Bob Malechek, with over 450 hours, commented on some items he's been working on. He had an odd "tuck" flying. He decided it was the sparrow strainer so he cut the brackets and remounted them with bolts so he could change the angle. Bob built 10" strainers after noticing the 4 inchers on Sheehan's prototype one year (plans call for 12"). Anyway, he kept fiddling with his strainers until now he's mounted a gently V-bent aluminum plate to the top of the airfoil shape (increasing the area too) and his tuck is gone. I'll have to get a photo cause it's hard to explain. Anyway, pay attention to strainer location.

Malechek has also fiddled a long time with his brakes. He's had noisy brakes, uneven wear, and inconsistent braking. He's tried hard pucks, which are quieter and last longer but are not as effective under hard braking as soft pucks. He has individual hand brakes, which he likes and lately has been riding with cast iron rotors 1/4" thick. These seem to dissipate heat and don't gall up. He's also drilled holes in the rotor to eliminate the galling. I recall long ago hearing Gary LeGare saying all his Canadian builders used Rosenhan's brakes. Anybody with more to add here?

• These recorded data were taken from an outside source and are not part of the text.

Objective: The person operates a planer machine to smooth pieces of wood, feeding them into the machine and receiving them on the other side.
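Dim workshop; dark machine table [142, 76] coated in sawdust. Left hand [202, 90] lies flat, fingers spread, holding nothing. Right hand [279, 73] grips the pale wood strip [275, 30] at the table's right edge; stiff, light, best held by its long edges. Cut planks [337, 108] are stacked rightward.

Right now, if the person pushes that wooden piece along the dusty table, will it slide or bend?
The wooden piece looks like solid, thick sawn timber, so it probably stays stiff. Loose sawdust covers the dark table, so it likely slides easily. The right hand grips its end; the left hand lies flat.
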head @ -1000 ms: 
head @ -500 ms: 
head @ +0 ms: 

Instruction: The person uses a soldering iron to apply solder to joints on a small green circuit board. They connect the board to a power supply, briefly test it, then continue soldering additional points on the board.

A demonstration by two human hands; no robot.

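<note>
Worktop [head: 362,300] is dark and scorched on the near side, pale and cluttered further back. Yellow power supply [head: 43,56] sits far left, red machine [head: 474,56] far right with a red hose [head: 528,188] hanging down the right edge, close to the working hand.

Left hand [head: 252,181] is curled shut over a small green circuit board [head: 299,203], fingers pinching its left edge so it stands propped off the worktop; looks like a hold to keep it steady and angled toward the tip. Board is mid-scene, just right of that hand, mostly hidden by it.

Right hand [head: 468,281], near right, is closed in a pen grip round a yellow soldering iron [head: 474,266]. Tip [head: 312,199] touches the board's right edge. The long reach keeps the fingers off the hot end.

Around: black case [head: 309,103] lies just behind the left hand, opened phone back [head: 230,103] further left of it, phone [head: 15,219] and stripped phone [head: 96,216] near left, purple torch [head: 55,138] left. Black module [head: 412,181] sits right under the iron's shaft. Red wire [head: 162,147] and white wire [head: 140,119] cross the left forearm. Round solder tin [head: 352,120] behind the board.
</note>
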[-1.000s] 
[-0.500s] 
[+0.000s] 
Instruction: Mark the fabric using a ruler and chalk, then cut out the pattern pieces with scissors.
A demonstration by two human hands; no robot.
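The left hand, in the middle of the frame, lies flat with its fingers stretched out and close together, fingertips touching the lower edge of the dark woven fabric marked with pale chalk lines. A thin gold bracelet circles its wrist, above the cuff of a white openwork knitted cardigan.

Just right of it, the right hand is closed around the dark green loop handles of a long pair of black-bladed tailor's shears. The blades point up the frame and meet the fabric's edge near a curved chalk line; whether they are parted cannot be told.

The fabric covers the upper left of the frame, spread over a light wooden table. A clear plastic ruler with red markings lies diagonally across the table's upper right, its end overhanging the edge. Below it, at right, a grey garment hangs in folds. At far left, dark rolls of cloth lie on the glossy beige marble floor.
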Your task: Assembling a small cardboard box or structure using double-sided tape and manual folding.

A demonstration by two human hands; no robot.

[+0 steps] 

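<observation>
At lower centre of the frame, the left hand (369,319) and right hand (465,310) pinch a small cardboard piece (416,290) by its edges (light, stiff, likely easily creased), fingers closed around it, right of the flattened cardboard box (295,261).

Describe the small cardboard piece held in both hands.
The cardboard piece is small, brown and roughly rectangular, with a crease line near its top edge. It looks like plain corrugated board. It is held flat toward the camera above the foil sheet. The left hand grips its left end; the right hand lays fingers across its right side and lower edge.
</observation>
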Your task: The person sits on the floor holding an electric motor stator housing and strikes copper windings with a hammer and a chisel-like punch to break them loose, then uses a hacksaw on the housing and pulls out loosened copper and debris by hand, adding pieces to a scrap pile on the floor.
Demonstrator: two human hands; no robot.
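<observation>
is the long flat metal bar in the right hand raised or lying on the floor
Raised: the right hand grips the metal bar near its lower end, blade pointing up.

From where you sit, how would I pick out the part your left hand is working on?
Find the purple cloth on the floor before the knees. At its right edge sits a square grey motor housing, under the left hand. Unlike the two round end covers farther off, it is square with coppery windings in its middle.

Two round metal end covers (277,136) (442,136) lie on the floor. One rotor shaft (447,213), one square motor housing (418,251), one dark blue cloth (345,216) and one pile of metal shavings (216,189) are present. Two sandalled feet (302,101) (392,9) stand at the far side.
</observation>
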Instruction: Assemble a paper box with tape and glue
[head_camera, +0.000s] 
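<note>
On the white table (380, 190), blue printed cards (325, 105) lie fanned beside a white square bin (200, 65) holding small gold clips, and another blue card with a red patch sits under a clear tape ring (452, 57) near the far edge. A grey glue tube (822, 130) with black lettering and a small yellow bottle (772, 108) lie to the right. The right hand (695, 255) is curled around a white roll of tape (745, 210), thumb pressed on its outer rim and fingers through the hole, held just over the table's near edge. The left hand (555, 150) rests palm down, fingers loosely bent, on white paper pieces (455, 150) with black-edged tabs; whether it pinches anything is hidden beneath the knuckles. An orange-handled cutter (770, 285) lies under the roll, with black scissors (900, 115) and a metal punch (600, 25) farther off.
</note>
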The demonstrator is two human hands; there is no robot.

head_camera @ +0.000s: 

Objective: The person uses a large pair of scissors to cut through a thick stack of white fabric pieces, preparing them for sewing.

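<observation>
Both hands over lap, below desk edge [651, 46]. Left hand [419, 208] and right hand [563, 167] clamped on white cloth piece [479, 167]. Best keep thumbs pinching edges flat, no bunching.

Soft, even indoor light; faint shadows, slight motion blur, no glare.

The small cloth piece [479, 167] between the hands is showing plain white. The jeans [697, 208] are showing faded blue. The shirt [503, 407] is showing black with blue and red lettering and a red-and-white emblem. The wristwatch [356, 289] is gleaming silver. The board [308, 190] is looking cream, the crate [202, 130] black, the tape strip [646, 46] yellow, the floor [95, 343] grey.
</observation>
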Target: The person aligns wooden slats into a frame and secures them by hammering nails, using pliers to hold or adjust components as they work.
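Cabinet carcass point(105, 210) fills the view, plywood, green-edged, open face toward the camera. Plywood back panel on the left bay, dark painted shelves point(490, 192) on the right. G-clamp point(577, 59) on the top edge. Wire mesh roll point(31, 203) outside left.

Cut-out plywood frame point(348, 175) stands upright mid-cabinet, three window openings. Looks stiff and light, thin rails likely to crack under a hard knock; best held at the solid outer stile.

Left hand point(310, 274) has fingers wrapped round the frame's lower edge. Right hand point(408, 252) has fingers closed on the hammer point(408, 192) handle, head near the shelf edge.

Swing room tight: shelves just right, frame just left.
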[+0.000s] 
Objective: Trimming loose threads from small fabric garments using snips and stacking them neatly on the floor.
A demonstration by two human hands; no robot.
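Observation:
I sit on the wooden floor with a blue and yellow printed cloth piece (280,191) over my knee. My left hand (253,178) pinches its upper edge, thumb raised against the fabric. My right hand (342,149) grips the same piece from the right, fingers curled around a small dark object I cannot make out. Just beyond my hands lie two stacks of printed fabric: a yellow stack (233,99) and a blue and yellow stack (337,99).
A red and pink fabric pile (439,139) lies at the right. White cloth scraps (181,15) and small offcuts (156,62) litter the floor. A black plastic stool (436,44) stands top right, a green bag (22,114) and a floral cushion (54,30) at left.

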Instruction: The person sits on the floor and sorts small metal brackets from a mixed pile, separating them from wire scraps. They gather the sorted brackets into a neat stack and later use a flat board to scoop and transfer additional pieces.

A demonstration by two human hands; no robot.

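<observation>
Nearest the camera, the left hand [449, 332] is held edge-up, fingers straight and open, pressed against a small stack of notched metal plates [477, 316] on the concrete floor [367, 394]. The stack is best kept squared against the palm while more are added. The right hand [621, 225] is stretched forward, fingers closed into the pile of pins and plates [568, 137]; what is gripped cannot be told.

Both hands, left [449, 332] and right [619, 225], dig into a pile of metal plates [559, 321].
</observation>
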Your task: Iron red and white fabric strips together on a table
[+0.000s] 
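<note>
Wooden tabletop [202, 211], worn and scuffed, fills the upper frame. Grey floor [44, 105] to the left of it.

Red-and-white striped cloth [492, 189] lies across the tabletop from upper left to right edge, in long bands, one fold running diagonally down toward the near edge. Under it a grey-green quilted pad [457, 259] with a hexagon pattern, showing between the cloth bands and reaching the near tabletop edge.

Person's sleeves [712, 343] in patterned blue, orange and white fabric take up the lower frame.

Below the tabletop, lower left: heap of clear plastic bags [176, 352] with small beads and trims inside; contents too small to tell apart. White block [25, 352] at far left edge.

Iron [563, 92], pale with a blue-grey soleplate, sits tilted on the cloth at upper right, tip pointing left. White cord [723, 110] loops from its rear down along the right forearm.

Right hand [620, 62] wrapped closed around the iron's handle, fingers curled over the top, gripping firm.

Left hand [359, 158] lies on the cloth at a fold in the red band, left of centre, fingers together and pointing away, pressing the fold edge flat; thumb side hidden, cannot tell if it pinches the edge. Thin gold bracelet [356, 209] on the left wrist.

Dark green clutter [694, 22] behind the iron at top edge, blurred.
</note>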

Hank Hurd came up for a brief update on his conversion to a Lou Ross 1/2 Mazda RX-7. He's making good progress and is all the way down to the radiator installation now. It's been a creative and financial challenge.

About this time, somebody mentioned that a Franklin 235 engine fits right on to an 0-200 mount and that Sheehan was putting a Franklin in his prototype. THAT name having been brought up, I mentioned a rumor that Sheehan was no longer in Mojave but is reportedly in TX or AR. Padios said his base is always in Mojave, but that he is often out for months at a time consulting. Since Oshkosh, he has reportedly turned up at Hooks airport in Houston where he is working in association with a company producing an all composite, 4-place pusher.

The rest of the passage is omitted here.